Under general liability, combined in standard CGL policies, advertising and personal injury constitutes a category of insurable offenses that produces harm other than bodily injury.
Examples: This can cover claims including false arrest, detention, or imprisonment; malicious prosecution; wrongful eviction; slander; libel; invasion of privacy; copyright infringement; and misappropriation of advertising ideas.
This ensures medical or funeral expenses are allocated to an injured party—regardless of liability—in the event of bodily injury or death from an accident under specified conditions.
Note: Other types of liability policies include liquor liability, directors and officers liability, and pollution liability. An insurance professional can help determine the right endorsements for your business.
An occurrence policy protects a business from any covered incident during the policy period, regardless of when a claim arises. This type of insurance will cover a business even if the claim comes in after the policy is canceled, as long as the incident occurred within the time frame dictated by the initial policy.
A claims-made policy provides coverage for claims occurring and reported within the specified period set forth by the terms and conditions. If the policy is canceled or the premium isn't paid, claims filed will not be covered, even if the incident occurred when the policy was active.
General liability involves non-professional negligence. Instances of professional negligence are covered under professional liability policies.
Professional negligence is most applicable within industries with codes of conduct or standards for your services.
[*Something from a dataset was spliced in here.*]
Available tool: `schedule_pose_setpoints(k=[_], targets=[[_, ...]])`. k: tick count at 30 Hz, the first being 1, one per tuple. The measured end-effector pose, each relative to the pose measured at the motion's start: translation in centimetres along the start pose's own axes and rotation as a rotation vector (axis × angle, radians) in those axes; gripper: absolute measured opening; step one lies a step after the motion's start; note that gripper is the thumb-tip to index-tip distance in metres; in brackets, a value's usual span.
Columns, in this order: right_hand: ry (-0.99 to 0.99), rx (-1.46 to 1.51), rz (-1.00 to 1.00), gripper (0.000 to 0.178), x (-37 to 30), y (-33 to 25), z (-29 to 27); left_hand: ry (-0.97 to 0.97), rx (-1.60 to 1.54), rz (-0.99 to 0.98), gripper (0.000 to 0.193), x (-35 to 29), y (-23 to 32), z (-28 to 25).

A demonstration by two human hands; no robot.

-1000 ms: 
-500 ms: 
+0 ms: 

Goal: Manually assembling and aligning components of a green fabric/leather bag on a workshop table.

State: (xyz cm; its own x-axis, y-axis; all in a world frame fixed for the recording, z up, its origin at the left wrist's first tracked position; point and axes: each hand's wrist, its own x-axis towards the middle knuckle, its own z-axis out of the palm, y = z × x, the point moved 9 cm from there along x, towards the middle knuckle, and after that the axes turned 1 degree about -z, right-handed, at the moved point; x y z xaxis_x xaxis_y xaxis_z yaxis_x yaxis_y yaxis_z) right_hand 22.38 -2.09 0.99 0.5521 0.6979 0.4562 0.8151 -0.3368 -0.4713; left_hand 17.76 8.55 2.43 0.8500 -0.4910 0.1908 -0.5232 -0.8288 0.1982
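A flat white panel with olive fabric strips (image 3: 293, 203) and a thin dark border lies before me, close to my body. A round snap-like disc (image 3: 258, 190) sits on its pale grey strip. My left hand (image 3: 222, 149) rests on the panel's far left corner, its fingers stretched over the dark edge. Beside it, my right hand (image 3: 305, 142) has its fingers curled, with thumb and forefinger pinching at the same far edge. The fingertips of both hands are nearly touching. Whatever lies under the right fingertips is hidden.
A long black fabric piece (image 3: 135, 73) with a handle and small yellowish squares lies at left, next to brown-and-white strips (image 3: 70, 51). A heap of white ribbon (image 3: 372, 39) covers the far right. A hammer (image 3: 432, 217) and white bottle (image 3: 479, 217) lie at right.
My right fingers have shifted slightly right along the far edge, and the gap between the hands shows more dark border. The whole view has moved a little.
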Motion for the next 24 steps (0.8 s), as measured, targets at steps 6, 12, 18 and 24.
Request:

As a rule of thumb, general liability insurance typically covers physical damage to your business, whereas professional liability insurance—also called errors and omissions (E & O) insurance—often concerns libel, slander, misrepresentation, negligence, and inaccurate advice.
Depending on the nature of your business, an insurance broker may advise you to purchase both general and professional liability policies. If you decide to use two different carriers and a claim is made against your business, one insurance company may try to foist responsibility of the payout onto the other. To avoid this competition and encourage focusing on the problem at hand, purchase both from the same insurance carrier.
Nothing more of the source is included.